-- Task details --
All that should come back is the lines of the data below from the one containing "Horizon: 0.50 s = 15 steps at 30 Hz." to the one containing "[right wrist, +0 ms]", inclusive, exactly as they stand.

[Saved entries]
=== Section Start ===
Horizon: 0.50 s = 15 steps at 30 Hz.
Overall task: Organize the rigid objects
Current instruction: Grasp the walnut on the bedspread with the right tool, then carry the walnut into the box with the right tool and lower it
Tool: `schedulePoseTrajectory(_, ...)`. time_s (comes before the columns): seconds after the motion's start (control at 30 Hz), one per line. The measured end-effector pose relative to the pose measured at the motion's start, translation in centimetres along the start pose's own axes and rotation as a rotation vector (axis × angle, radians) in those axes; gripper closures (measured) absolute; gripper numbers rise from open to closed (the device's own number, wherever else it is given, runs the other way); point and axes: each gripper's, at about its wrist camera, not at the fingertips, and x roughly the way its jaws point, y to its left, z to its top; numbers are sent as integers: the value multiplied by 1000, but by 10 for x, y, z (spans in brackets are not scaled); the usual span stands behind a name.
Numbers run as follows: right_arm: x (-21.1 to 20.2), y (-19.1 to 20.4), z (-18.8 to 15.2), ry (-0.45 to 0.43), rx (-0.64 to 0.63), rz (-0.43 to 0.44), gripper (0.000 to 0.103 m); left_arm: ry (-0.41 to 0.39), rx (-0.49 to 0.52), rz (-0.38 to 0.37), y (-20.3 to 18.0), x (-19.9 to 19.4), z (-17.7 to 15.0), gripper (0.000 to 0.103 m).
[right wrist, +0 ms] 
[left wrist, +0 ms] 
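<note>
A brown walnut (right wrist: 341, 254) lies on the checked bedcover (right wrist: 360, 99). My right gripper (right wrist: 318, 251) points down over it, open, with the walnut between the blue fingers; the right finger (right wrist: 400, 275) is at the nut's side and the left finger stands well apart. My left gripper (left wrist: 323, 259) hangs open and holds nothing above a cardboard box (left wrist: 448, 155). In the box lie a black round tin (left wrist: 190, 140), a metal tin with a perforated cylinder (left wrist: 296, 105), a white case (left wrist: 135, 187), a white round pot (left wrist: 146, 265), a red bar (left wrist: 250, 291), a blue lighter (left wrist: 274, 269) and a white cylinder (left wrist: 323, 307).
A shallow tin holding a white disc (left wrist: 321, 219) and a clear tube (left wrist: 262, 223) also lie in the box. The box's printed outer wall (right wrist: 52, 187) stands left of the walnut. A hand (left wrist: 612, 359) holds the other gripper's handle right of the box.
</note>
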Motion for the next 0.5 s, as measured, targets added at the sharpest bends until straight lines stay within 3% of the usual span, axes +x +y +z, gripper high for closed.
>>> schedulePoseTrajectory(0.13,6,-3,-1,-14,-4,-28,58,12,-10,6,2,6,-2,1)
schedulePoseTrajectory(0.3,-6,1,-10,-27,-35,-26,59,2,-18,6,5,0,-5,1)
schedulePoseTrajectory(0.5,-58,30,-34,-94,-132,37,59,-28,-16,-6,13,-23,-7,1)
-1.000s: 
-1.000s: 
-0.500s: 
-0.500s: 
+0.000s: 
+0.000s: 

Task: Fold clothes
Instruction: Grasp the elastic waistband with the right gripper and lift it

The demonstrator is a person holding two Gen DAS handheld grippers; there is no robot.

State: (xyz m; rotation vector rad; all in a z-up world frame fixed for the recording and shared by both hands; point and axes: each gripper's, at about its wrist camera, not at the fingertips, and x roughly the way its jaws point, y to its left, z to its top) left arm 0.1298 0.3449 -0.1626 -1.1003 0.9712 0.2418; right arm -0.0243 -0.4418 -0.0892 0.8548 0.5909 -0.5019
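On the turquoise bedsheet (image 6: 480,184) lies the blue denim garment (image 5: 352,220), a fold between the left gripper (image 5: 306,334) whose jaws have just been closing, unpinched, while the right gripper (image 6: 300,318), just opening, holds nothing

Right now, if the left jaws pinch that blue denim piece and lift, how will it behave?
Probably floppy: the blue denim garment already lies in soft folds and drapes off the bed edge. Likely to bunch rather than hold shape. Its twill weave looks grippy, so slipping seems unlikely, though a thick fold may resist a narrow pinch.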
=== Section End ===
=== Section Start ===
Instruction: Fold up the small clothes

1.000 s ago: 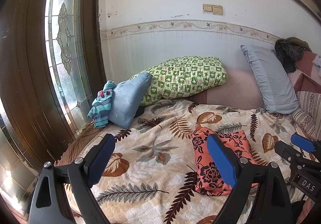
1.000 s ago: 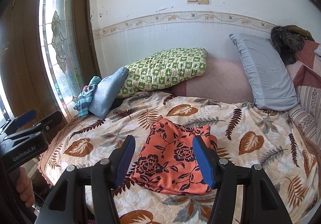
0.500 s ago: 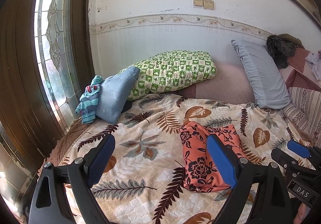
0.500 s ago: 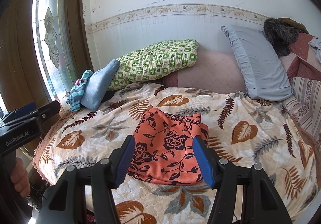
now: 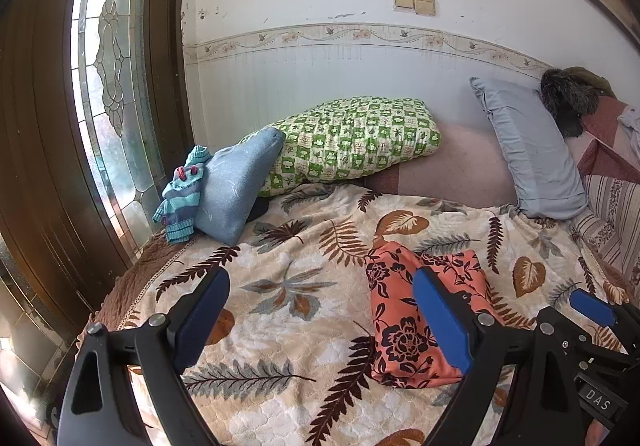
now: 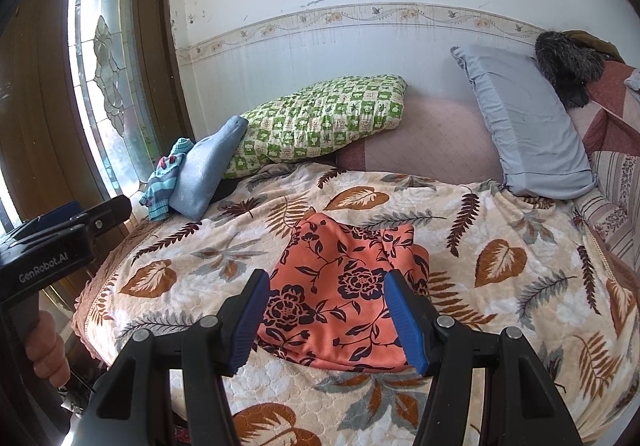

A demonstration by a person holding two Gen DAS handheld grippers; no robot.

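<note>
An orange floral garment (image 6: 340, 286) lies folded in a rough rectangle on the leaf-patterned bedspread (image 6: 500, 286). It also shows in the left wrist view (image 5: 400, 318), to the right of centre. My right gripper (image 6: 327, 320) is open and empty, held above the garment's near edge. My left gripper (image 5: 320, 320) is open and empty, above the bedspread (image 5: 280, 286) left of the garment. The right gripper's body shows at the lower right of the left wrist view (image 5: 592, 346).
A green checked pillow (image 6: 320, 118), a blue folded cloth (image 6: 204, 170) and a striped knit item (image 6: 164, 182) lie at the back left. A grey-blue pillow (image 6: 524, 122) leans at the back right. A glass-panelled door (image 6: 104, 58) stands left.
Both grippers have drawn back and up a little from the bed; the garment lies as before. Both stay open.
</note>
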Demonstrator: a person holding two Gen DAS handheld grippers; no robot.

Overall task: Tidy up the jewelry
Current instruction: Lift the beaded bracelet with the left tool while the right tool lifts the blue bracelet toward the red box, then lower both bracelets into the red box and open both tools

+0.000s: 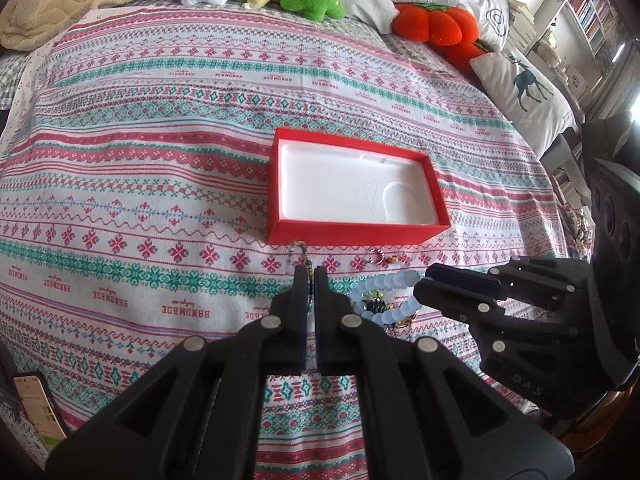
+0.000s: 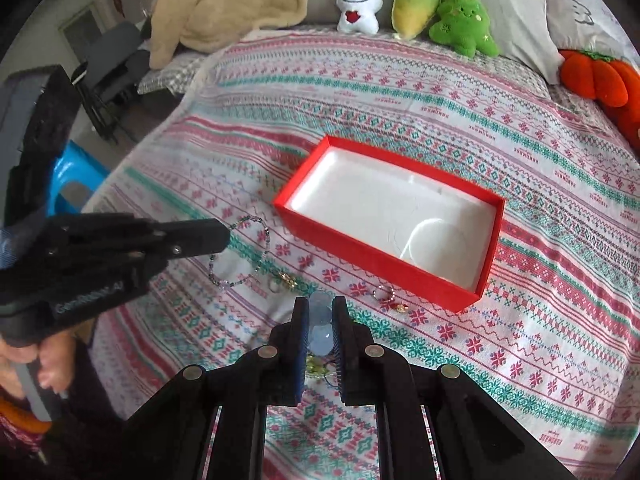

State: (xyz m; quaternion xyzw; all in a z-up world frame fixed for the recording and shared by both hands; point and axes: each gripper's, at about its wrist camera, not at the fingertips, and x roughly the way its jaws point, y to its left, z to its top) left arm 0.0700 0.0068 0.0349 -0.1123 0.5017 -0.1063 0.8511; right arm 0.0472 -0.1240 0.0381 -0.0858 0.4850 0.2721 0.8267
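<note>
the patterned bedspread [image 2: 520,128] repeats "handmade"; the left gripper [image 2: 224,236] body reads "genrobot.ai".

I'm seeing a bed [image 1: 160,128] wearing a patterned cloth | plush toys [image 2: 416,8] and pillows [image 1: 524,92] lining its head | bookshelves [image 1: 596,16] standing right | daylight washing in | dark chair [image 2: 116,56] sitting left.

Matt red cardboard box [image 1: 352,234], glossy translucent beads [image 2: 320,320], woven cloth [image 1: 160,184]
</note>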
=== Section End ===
-- Exercise response --
Horizon: 0.50 s = 15 steps at 30 Hz.
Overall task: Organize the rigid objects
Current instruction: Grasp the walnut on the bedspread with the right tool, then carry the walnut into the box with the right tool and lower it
Tool: `schedulePoseTrajectory(_, ...)`. time_s (comes before the columns): seconds after the motion's start (control at 30 Hz), one per line. The measured end-effector pose relative to the pose measured at the motion's start, translation in centimetres along the start pose's own axes and rotation as a rotation vector (axis × angle, radians) in those axes; gripper closures (measured) absolute; gripper numbers rise from open to closed (the device's own number, wherever else it is given, runs the other way); point and axes: each gripper's, at about its wrist camera, not at the fingertips, and x roughly the way its jaws point, y to its left, z to its top; numbers are sent as integers: the value multiplied by 1000, but by 10 for x, y, z (spans in brackets are not scaled); the usual span stands behind a name.
Numbers run as follows: right_arm: x (-21.1 to 20.2), y (-19.1 to 20.4), z (-18.8 to 15.2), ry (-0.45 to 0.43), rx (-0.64 to 0.63), rz (-0.43 to 0.44), gripper (0.000 to 0.103 m); left_arm: ry (-0.41 to 0.39), rx (-0.49 to 0.52), rz (-0.38 to 0.37), y (-20.3 to 18.0), x (-19.9 to 19.4), z (-17.7 to 15.0), gripper (0.000 to 0.103 m).
[right wrist, +0 ms] 

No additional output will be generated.